Specifying resource manager extensions varies by resource manager. TORQUE, OpenPBS, PBSPro, Loadleveler, LSF, S3, and Wiki each allow the specification of an extension field as described in the following table:
Resource Manager | Specification Method | ||
---|---|---|---|
TORQUE 2.0+ |
-l > qsub -l nodes=3,qos=high sleepy.cmd |
||
TORQUE 1.x/OpenPBS |
-W x= > qsub -l nodes=3 -W x=qos:high sleepy.cmd
|
||
Loadleveler |
#@comment #@nodes = 3 #@comment = qos:high |
||
LSF |
-ext > bsub -ext advres:system.2 |
||
PBSPro |
-l > qsub -l advres=system.2
|
||
Wiki |
comment comment=qos:high |
Using the resource manager specific method, the following job extensions are currently available:
ADVRES | |||||
Format: | [!]<RSVID> | ||||
Default: | --- | ||||
Description: |
Specifies that reserved resources are required to run the job. If <RSVID> is specified, then only resources within the specified reservation may be allocated (see Job to Reservation Binding). You can request to not use a specific reservation by using advres=!<reservationname>. |
||||
Example: |
> qsub -l advres=grid.3 > qsub -l advres=!grid.5 |
||||
BANDWIDTH | |||||
Format: | <DOUBLE> (in MB/s) | ||||
Default: | --- | ||||
Description: | Minimum available network bandwidth across allocated resources. (See Network Management.) | ||||
Example: |
> bsub -ext bandwidth=120 chemjob.txt |
||||
DDISK | |||||
Format: | <INTEGER> | ||||
Default: | 0 | ||||
Description: | Dedicated disk per task in MB. | ||||
Example: |
qsub -l ddisk=2000 |
||||
DEADLINE | |||||
Format: | [[[DD:]HH:]MM:]SS | ||||
Default: | --- | ||||
Description: | Relative completion deadline of job (from job submission time). | ||||
Example: |
> qsub -l deadline=2:00:00,nodes=4 /tmp/bio3.cmd |
||||
DEPEND | |||||
Format: | [<DEPENDTYPE>:][{jobname|jobid}.]<ID>[:[{jobname|jobid}.]<ID>]... | ||||
Default: | --- | ||||
Description: | Allows specification of job dependencies for compute or system jobs. If no ID prefix (jobname or jobid) is specified, the ID value is interpreted as a job ID. | ||||
Example: |
# submit job which will run after job 1301 and 1304 complete > msub -l depend=orion.1301:orion.1304 test.cmd orion.1322 # submit jobname-based dependency job > msub -l depend=jobname.data1005 dataetl.cmd orion.1428 |
||||
DMEM | |||||
Format: | <INTEGER> | ||||
Default: | 0 | ||||
Description: | Dedicated memory per task in bytes. | ||||
Example: |
msub -l DMEM=20480 |
||||
EPILOGUE | |||||
Format: | <STRING> | ||||
Default: | --- | ||||
Description: | Specifies a user owned epilogue script which is run
before the system epilogue and epilogue.user scripts at the completion of a job.
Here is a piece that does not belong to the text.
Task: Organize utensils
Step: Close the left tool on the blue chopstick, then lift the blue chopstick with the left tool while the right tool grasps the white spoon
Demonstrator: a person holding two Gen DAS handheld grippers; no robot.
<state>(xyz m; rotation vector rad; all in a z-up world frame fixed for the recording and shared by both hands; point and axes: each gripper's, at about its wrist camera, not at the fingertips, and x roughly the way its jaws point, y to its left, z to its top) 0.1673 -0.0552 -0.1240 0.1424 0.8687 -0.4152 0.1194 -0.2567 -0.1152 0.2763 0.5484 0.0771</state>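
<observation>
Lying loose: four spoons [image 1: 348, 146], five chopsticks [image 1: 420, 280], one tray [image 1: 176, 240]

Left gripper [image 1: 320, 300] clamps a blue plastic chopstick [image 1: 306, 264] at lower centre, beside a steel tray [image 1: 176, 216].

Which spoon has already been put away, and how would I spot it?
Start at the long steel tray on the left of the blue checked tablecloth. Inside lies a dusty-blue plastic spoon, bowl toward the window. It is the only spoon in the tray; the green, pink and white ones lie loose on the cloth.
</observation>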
The syntax isepilogue=<file>. The file can be designated
with an absolute or relative path.
|
||||
Example: |
msub -l epilogue=epilogue_script.sh job.sh |
||||
EXCLUDENODES | |||||
Format: | {<nodeid>|<node_range>}[:...] | ||||
Default: | --- | ||||
Description: | Specifies nodes that should not be considered for the given job. | ||||
Example: |
msub -l excludenodes=k1:k2:k[5-8] # Comma separated ranges work only with SLURM msub -l excludenodes=k[1-2,5-8] |
||||
FEATURE | |||||
Format: | <FEATURE>[{:|}<FEATURE>]... | ||||
Default: | --- | ||||
Description: | Required list of node attribute/node features.
|
||||
Example: |
> qsub -l feature='fastos:bigio' testjob.cmd |
||||
GATTR | |||||
Format: | <STRING> | ||||
Default: | --- | ||||
Description: | Generic job attribute associated with job. The maximum size for an attribute is 63 bytes (the core Moab size limit of 64, including a null byte) | ||||
Example: |
> qsub -l gattr=bigjob |
||||
GEOMETRY | |||||
Format: | {(<TASKID>[,<TASKID>[,...]])[(<TASKID>[,...])...]} | ||||
Default: | --- | ||||
Description: | Explicitly specified task geometry. | ||||
Example: |
> qsub -l nodes=2:ppn=4 -W x=geometry:'{(0,1,4,5)(2,3,6,7)}' quanta2.cmd |
||||
GMETRIC | |||||
Format: | generic metric requirement for allocated nodes where the requirement is specified using the format <GMNAME>[:{lt:,le:,eq:,ge:,gt:,ne:}<VALUE>] | ||||
Default: | --- | ||||
Description: | Indicates generic constraints that must be found on all allocated nodes. If a <VALUE> is not specified, the node must simply possess the generic metric. (See Generic Metrics for more information.) | ||||
Example: |
> qsub -l gmetric=bioversion:ge:133244 testj.txt |
||||
GPUs | |||||
Format: |
msub -l nodes=<VALUE>:ppn=<VALUE>:gpus=<VALUE>[:mode][:reseterr] Where mode is one of: exclusive - The default setting. The GPU is used exclusively by one process thread. exclusive_thread - The GPU is used exclusively by one process thread. exclusive_process - The GPU is used exclusively by one process regardless of process thread.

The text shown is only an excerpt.